After I dug out the old Singer sewing machine and established that it had not rusted solid, I spoke my dad (to whom it belonged). He told me that he in turn had inherited it from his dad who had been given it by his sister-in law, Cissie (my Great-aunt). I looked up the serial number of the machine, and it turns out that it was made in 1931.
Using the Singer, my grandad made the fabric parts of a folding canoe, which he then gave to my dad and there are photos of me sitting it when I was very small. An aptitude for hand crafts seems to run my dad's family. My grandma (my dad's mum) was en excellent knitter and embroiderer, and my grandad used to enjoy similar things. He didn't knit but he had a spinning wheel which he made himself and used to spin yarn for my grandma to knit with from raw wool, having first carded it with big spiky carding brushes. When my grandparents were still alive I used to love visiting them in their house in Wantage (Oxfordshire). They made all their own bread, and jam from fruit grown in their garden or gathered from the countryside. They were frugal and self sufficient in an entirely non-hippy way, just because they were brought up in austere times and also because they enjoyed it.
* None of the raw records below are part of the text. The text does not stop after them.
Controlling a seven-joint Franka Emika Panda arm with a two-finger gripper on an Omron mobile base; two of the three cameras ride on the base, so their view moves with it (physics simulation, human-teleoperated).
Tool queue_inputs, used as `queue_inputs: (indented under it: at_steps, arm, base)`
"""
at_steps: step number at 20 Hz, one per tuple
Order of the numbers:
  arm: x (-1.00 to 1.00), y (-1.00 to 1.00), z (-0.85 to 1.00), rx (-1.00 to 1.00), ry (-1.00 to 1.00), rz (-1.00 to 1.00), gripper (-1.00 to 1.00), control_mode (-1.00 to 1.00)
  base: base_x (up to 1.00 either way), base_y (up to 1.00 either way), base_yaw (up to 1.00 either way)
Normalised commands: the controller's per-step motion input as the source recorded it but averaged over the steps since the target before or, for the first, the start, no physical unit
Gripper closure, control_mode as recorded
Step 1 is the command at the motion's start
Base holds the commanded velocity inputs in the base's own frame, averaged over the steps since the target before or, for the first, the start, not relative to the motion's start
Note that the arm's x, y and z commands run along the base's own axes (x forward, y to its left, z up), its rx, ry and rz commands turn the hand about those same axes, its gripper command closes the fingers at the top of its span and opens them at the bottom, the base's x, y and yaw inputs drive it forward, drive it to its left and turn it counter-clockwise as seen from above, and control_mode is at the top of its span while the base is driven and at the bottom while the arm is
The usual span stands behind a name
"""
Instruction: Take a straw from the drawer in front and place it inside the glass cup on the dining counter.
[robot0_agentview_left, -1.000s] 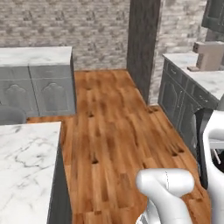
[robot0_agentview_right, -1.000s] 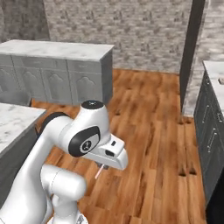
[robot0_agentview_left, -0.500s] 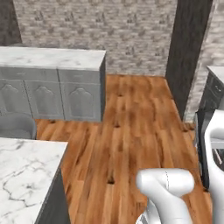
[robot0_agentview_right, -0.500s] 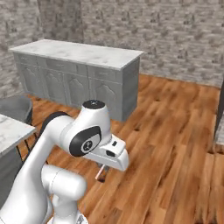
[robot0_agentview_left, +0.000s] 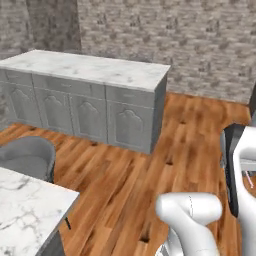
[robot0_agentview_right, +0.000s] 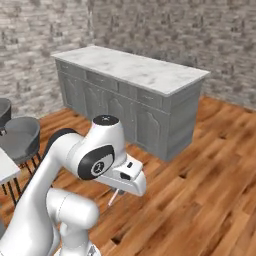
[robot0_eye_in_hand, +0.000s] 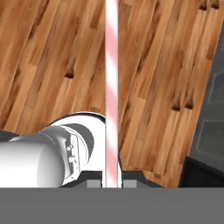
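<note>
My gripper (robot0_eye_in_hand: 112, 183) is shut on the straw (robot0_eye_in_hand: 112, 87), a thin pink-and-white striped stick that runs straight up the hand view over wooden floor. From the right base view the gripper (robot0_agentview_right: 121, 189) hangs under the bent white arm, and the straw (robot0_agentview_right: 114, 198) pokes out below it. A corner of the dining counter (robot0_agentview_left: 27, 212) with its white veined marble top sits at the lower left, and its edge (robot0_agentview_right: 4, 167) shows at the far left. The drawer and the glass cup are out of view.
A marble-topped grey cabinet block (robot0_agentview_left: 95, 75) (robot0_agentview_right: 135, 70) stands ahead against a brick wall. Grey chairs (robot0_agentview_left: 27, 155) (robot0_agentview_right: 20, 137) stand beside the counter. Wooden floor (robot0_agentview_left: 125, 190) lies between the counter and the cabinets.
The whole scene has swung across both base views, so the base has turned: the grey cabinet block now stands centred and closer. The arm's pose and its grip on the straw are the same.
</note>
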Motion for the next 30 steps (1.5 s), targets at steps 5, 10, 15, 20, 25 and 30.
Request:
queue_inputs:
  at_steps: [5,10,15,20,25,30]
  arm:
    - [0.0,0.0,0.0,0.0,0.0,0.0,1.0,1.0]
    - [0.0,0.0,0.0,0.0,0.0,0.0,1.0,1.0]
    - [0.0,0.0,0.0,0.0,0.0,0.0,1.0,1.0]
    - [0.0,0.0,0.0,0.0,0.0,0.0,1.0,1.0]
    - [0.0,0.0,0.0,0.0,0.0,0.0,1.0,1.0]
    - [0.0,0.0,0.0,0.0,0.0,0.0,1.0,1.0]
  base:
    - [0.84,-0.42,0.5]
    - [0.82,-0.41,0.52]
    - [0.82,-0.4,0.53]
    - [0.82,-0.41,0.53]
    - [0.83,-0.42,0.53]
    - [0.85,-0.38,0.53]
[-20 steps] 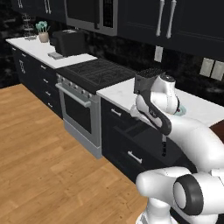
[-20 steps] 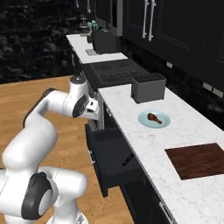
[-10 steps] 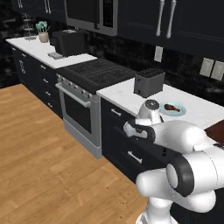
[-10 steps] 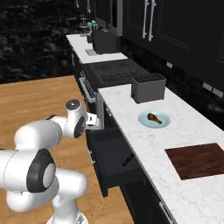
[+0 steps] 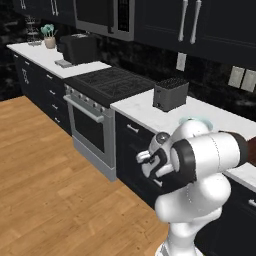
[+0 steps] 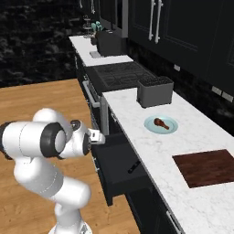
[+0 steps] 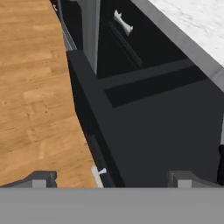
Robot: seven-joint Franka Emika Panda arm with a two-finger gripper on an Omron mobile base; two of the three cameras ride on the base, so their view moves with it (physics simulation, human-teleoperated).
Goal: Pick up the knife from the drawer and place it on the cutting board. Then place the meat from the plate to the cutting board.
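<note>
tool point(image 6: 97, 135) jaws wide, over drawer point(image 6: 119, 167); drawer open; meat point(image 6: 159, 122) on plate point(image 6: 161, 124)

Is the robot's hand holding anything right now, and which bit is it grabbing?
Nothing. The gripper is open and empty, hanging over the open drawer. The knife lies inside it.
</note>
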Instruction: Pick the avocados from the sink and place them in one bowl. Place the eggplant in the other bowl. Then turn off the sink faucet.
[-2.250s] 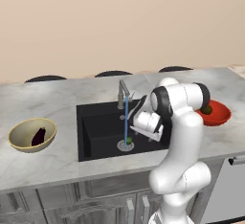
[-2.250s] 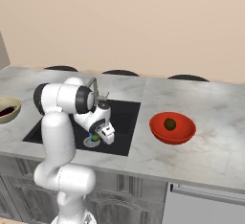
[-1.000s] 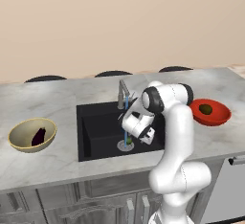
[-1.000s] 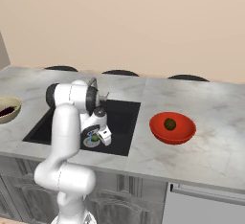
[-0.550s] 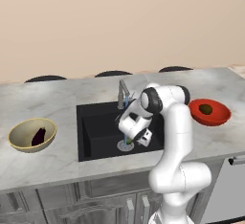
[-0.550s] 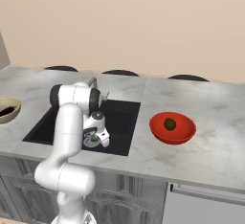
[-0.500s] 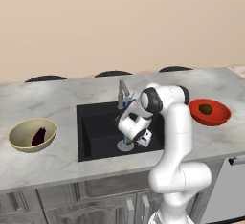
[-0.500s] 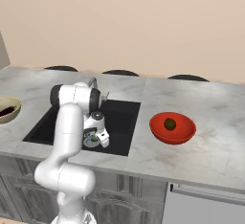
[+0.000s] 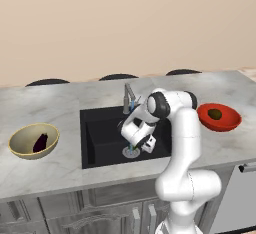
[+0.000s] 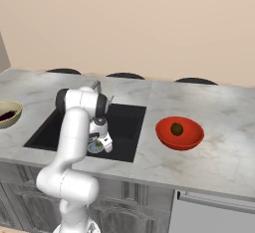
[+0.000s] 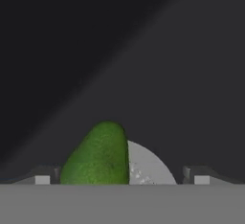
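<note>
In the hand view a bright green avocado (image 11: 98,156) lies on the round silver drain (image 11: 146,168) of the black sink (image 11: 119,50). My gripper (image 11: 122,177) is open, one fingertip (image 11: 42,177) on each side of the fruit and apart from it. From the base views the gripper (image 9: 134,150) (image 10: 97,146) hangs low inside the sink (image 9: 100,128), just below the faucet (image 9: 128,98), where a thin blue stream shows. A darker olive avocado (image 9: 215,114) (image 10: 176,129) rests in the red bowl (image 9: 227,124) (image 10: 187,140). The eggplant (image 9: 41,141) lies in the tan bowl (image 9: 20,145).
Grey marble counter (image 9: 50,105) surrounds the sink. The tan bowl (image 10: 10,108) stands at the counter's left, the red one at its right. Sink walls close in around the hand. Dark chair backs (image 9: 117,77) show behind the counter.
The hand has dropped lower into the sink and closer to the drain and the green avocado. The jaws have stayed open. Bowls and their contents have not moved.
</note>
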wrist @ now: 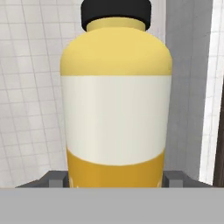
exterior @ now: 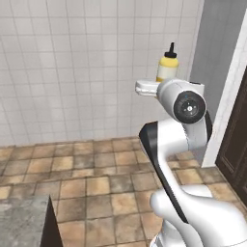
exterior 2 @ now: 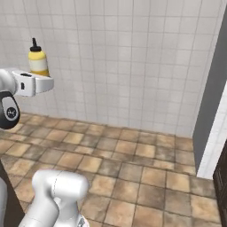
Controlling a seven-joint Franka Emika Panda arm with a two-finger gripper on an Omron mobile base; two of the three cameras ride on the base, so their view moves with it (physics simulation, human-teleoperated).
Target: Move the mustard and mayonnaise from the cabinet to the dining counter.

So, using Great-aunt Cissie's sewing machine myself, I'm carrying on a family tradition of making things with it. I've now got to grips with adjusting the tensioner and how to fill up and thread the bobbin using the machine's ingenious mechanism. I really hope that I find time to use it, but there are quite a few jobs around the boat which will demand it - we need new curtains and the cratch cover needs fixing.